In her tenure as a Supreme Court judge, Justice Indu Malhotra showed exceptional calmness of disposition. She remained respectful towards lawyers and accommodative of their genuine requests. We, lawyers, felt comfortable and confident that we would get a patient hearing and appropriate order, whether it was in our favour or not. It was always a satisfying experience to appear before Justice Malhotra.

It is an exceptional feat for any judge when every lawyer can enter their court feeling confident and without fear of insult, disrespect, or chances of being belittled or neglected. This is because she neither passed nor extended, undue favours nor indulged in any bias. The face value of a lawyer can change depending on the bench they are standing before. This never happened with Justice Malhotra, so every lawyer before her could leave the courtroom with a great sense of satisfaction. Irrespective of their standing at the bar, lawyers felt valued in her courtroom.

Even in her short tenure, Justice Malhotra has left an indelible impression on the court and lawyers. Her contribution to developing the law on various issues, especially her dissenting judgment relating to women’s entry into the Sabarimala temple, is tremendous. She noted in this ruling that “what constitutes an essential religious practice is for the religious community to decide” and not a matter that should be decided by the courts and that “notions of rationality cannot be invoked in matters of religion by courts”.

She was also on the Supreme Court’s historic Constitution Bench that delivered a judgement that held that consensual same-sex relationships among adults are not a criminal offence. Her other major contribution is the judgement issuing guidelines on payment of maintenance in matrimonial matters.

To me, she is the ideal judge for a lawyer. I wish her court proceedings could be made available for law students and newly-appointed judges to watch and learn how to behave in or conduct a court, respectively. She will always be remembered very fondly by all of us for her achievements as a judge.

Justice Indu Malhotra’s dissenting judgment on women’s entry into Sabarimala is a legal opinion of great significance. She noted in it that ‘what constitutes an essential religious practice is for the religious community to decide’ and not a matter for courts; and that ‘notions of rationality cannot be invoked in matters of religion by courts’.
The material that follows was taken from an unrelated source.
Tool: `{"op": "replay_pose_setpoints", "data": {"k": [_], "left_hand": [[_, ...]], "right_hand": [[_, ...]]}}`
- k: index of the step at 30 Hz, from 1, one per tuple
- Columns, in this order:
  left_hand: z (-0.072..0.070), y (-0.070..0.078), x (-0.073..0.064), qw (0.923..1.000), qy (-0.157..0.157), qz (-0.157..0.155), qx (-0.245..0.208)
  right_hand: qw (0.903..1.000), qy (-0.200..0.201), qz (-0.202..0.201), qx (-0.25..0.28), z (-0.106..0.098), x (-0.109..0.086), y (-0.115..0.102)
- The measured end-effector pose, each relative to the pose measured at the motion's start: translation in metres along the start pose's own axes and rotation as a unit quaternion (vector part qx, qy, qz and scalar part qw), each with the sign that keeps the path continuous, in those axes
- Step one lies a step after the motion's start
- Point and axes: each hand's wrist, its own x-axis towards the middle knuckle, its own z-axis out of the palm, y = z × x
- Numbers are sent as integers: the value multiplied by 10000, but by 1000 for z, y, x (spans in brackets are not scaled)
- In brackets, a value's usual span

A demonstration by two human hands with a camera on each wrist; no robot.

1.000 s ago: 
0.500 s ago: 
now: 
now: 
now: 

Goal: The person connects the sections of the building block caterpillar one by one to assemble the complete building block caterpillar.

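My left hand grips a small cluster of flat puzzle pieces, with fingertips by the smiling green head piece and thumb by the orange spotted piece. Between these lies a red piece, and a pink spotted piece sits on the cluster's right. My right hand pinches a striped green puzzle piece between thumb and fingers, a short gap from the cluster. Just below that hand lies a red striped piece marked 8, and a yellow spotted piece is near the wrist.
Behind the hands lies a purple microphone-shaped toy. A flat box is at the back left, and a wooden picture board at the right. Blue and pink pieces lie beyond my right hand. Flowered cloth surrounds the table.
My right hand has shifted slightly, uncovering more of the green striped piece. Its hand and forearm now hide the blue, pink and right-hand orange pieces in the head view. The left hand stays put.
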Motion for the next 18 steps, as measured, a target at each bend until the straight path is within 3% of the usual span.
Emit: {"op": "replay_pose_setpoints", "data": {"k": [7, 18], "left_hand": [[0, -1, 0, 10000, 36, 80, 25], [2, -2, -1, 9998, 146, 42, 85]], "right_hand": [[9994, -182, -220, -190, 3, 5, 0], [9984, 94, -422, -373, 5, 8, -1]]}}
Though the bar will miss Justice Malhotra as a judge, we are happy to have her back at the bar and hope to benefit from her vast experience, including as a judge. She is certainly a role model for women lawyers, an icon, as Justice DY Chandrachud rightly said on her last day as a Justice of the Supreme Court.

An inning well-played Justice Malhotra, more to come from you!

(Shobha Gupta is a lawyer at the Supreme Court of India. The views expressed are personal.)